Word for word, set down the full listing below.

····················

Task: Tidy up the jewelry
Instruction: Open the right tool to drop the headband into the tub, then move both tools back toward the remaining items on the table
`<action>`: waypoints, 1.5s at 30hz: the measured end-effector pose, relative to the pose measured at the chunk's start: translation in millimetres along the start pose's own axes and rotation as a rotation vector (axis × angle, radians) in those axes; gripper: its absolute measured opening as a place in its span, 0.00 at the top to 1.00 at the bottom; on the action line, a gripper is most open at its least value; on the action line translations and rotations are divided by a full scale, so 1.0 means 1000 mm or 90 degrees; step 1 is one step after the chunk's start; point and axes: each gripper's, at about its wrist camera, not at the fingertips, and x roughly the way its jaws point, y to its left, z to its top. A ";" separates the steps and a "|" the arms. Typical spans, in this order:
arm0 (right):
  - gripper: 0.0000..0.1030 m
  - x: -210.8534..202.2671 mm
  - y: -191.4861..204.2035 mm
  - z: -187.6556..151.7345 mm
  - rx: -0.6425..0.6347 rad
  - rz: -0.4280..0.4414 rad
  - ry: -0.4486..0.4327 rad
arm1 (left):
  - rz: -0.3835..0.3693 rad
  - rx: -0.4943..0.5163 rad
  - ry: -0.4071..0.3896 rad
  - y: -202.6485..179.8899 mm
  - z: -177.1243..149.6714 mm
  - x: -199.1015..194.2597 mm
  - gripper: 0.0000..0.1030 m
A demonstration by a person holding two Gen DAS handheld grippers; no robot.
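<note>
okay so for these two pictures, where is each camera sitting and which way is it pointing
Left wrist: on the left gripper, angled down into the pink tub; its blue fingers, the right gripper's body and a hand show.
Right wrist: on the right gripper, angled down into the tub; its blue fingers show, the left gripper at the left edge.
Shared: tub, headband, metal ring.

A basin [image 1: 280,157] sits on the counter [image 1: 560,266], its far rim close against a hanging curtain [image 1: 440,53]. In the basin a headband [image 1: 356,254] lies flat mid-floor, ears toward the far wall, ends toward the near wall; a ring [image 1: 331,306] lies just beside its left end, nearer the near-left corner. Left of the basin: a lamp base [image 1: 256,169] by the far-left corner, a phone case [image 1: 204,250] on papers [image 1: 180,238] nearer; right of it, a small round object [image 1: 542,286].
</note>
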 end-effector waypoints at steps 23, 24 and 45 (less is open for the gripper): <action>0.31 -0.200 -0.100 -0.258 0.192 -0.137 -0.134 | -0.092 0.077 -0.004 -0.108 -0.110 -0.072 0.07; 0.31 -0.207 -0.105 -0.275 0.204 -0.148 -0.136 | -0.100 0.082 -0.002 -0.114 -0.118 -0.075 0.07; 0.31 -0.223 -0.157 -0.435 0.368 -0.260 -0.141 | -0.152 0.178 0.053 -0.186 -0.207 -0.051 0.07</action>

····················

Expected answer:
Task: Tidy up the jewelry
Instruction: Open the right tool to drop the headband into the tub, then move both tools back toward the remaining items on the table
`<action>`: waypoints, 1.5s at 30hz: the measured end-effector pose, relative to the pose measured at the chunk's start: translation in millimetres along the start pose's own axes and rotation as a rotation vector (axis × angle, radians) in those axes; gripper: its absolute measured opening as a place in its span, 0.00 at the top to 1.00 at the bottom; on the action line, a gripper is most open at its least value; on the action line translations and rotations are divided by a full scale, so 1.0 means 1000 mm or 90 degrees; step 1 is one step after the chunk's start; point and axes: each gripper's, at about its wrist camera, not at the fingertips, and x roughly the way its jaws point, y to its left, z to its top. A ";" separates the steps and a "|" the arms. Typical spans, in this order:
arm0 (right):
  - gripper: 0.0000..0.1030 m
  - x: -210.8534..202.2671 mm
  - y: -191.4861..204.2035 mm
  - z: -187.6556..151.7345 mm
  - rx: -0.6425..0.6347 rad
  - rz: -0.4280..0.4414 rad
  - ry: -0.4486..0.4327 rad
arm1 (left):
  - rz: -0.3835..0.3693 rad
  - rx: -0.4943..0.5163 rad
  - ry: -0.4071..0.3896 rad
  - y: -202.6485..179.8899 mm
  - z: -177.1243..149.6714 mm
  - x: -199.1015..194.2597 mm
  - gripper: 0.0000..0.1030 m
A demonstration by a person holding two Gen DAS handheld grippers; no robot.
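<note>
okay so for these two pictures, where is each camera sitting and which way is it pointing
Left wrist: on the left gripper, angled down into the pink tub; its blue fingers, the right gripper's body and a hand show.
Right wrist: on the right gripper, angled down into the tub; its blue fingers show, the left gripper at the left edge.
Shared: tub, headband, metal ring.

A basin [image 1: 280,157] sits on the counter [image 1: 560,266], its far rim close against a hanging curtain [image 1: 440,53]. In the basin a headband [image 1: 356,254] lies flat mid-floor, ears toward the far wall, ends toward the near wall; a ring [image 1: 331,306] lies just beside its left end, nearer the near-left corner. Left of the basin: a lamp base [image 1: 256,169] by the far-left corner, a phone case [image 1: 204,250] on papers [image 1: 180,238] nearer; right of it, a small round object [image 1: 542,286].
</note>
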 end-effector waypoints at steps 23, 24 and 45 (less is open for the gripper): <action>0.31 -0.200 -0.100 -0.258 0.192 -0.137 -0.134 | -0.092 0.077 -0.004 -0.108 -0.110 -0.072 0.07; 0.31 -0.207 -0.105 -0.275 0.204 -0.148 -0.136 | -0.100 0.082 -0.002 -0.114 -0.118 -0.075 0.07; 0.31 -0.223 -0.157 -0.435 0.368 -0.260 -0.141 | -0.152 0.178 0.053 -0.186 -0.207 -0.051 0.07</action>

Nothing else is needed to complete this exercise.